EXERCISE AIM:
Begin your transcription at the line containing "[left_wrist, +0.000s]" and continue it, word for word, to the final line below. Include only those lines and skip the pictures.

►

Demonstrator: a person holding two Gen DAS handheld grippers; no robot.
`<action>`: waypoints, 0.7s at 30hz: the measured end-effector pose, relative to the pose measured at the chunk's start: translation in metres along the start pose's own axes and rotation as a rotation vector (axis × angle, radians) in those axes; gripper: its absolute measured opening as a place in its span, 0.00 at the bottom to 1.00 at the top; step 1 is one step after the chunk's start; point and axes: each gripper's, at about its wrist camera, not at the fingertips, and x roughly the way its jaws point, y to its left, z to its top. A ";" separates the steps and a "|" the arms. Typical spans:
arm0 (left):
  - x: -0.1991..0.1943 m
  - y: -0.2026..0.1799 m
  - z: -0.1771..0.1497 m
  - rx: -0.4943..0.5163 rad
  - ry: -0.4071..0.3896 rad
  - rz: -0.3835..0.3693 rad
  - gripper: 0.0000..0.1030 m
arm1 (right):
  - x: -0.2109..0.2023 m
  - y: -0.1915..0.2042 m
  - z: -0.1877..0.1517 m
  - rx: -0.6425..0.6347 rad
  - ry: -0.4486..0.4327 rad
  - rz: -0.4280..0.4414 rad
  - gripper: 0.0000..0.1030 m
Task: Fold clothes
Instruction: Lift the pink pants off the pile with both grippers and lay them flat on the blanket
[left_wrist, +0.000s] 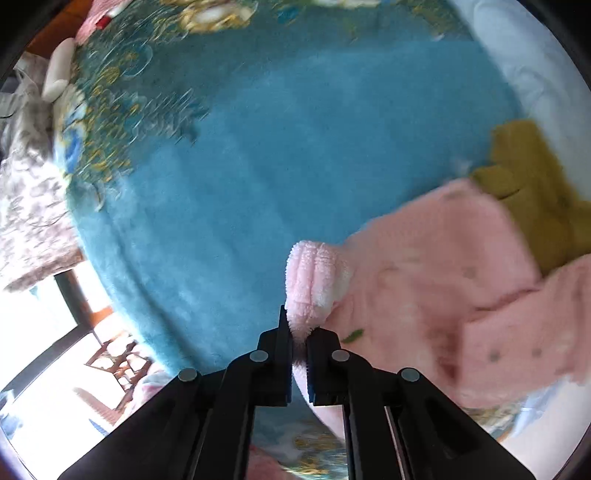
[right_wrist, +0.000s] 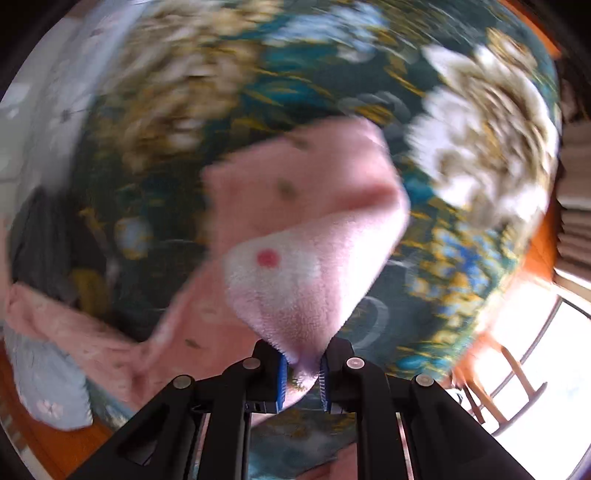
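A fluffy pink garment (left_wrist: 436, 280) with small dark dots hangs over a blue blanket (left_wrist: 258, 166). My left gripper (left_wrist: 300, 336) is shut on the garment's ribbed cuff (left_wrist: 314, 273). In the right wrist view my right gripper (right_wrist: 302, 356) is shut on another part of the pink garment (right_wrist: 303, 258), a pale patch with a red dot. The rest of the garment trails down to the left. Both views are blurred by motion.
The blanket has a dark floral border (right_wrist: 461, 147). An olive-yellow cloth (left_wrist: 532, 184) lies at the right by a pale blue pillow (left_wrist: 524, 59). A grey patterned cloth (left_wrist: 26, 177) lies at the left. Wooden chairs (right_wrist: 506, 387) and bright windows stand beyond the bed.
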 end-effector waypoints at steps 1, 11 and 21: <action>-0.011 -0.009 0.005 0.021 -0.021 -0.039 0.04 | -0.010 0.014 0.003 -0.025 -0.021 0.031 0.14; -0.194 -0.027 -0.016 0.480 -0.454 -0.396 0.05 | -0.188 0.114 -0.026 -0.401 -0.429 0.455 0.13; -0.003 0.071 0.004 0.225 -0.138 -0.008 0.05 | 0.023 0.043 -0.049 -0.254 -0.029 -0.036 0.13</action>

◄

EXERCISE ANSWER:
[left_wrist, +0.000s] 
[right_wrist, +0.000s] 
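A fluffy pink garment (left_wrist: 436, 280) with small dark dots hangs over a blue blanket (left_wrist: 258, 166). My left gripper (left_wrist: 300, 336) is shut on the garment's ribbed cuff (left_wrist: 314, 273). In the right wrist view my right gripper (right_wrist: 302, 356) is shut on another part of the pink garment (right_wrist: 303, 258), a pale patch with a red dot. The rest of the garment trails down to the left. Both views are blurred by motion.
The blanket has a dark floral border (right_wrist: 461, 147). An olive-yellow cloth (left_wrist: 532, 184) lies at the right by a pale blue pillow (left_wrist: 524, 59). A grey patterned cloth (left_wrist: 26, 177) lies at the left. Wooden chairs (right_wrist: 506, 387) and bright windows stand beyond the bed.
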 end-effector waypoints at steps 1, 11 and 21: <action>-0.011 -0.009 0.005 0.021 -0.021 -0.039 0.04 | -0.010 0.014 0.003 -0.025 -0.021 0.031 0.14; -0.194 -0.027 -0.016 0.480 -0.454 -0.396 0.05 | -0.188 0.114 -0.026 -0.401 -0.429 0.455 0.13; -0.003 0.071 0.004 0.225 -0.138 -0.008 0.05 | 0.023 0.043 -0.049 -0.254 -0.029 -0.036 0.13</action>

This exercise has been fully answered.